México y Brasil registran evoluciones económicas divergentes
La situación de las dos mayores economías de América Latina está cambiando.
Durante la mayor parte de las últimas décadas, el país más grande de América Latina, Brasil, superó a su vecino del norte, México, en cuanto a su capacidad para atraer inversión extranjera directa. Sin embargo, en los últimos años, en lo que respecta a México y Brasil, parece que se ha producido un cambio de tendencia. Mientras que México se está beneficiando cada vez más del aumento constante de los costes de fabricación en China, la inversión extranjera directa en Brasil ha seguido una tendencia a la baja desde 2011, año en el que el país registró entradas de capital externo por valor de 50 000 millones de dólares estadounidenses que se destinaron al sector manufacturero
brasileño.
Según la información publicada recientemente en el Financial Times, «En 2014, México atrajo 366 proyectos de inversión de nueva creación por un valor total estimado de 33 000 millones de dólares estadounidenses, y Brasil, 322 proyectos por valor de 18 000 millones de dólares». El FT también señaló que «juntos (México y Brasil) acapararon casi el 60 % de las inversiones en nuevos proyectos o en la ampliación de instalaciones existentes en América Latina y el Caribe el año pasado».
México va a la cabeza
Aunque tanto México como Brasil han experimentado descensos constantes en el crecimiento del PIB durante el periodo 2010-2014 —México, del 5,1 % al 2,1 %, y Brasil, de un sólido 7,6 % a un exiguo 0,01 %—, México ha demostrado una mayor resiliencia y consistencia en su capacidad para atraer flujos de capital hacia su sector manufacturero a un ritmo respetable. Esto se debe, en gran parte, al impresionante dinamismo que ha mostrado el sector automovilístico mexicano en los últimos años. Además de un sector automovilístico próspero, existen otros factores diferenciadores que han cambiado la
relación entre México y Brasil, así como la capacidad de cada uno para atraer miles de millones de dólares en inversión extranjera directa:
- México se beneficia y seguirá beneficiándose de las ventajas económicas que le reportan tanto su proximidad a Estados Unidos como su pertenencia al TLCAN;
- México se está volviendo cada vez más competitivo en todos los ámbitos si se tienen en cuenta los «costes totales de fabricación en destino».

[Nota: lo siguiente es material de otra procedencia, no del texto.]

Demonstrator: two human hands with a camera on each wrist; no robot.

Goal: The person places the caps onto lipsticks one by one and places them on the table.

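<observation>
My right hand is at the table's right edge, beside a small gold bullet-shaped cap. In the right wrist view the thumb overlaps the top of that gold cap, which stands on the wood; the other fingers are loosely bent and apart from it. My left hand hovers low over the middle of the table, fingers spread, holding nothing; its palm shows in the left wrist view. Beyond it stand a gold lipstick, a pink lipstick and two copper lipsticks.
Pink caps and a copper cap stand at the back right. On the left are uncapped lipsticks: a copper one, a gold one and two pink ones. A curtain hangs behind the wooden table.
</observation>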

En lo que respecta al factor salarial al comparar México y Brasil, la Economist Intelligence Unit prevé que, para finales de 2015, «los salarios nominales en todos los sectores aumentarán un 7 % en Brasil». Los aumentos salariales en el sector manufacturero mexicano se situarán en un 4,3 % de media.
La evolución de la situación económica de México y Brasil
En este momento, México y Brasil parecen encontrarse en una encrucijada económica en su relación competitiva como líderes económicos tradicionales de América Latina. Mientras que el motor económico mexicano sigue avanzando, el de Brasil parece estar estancado.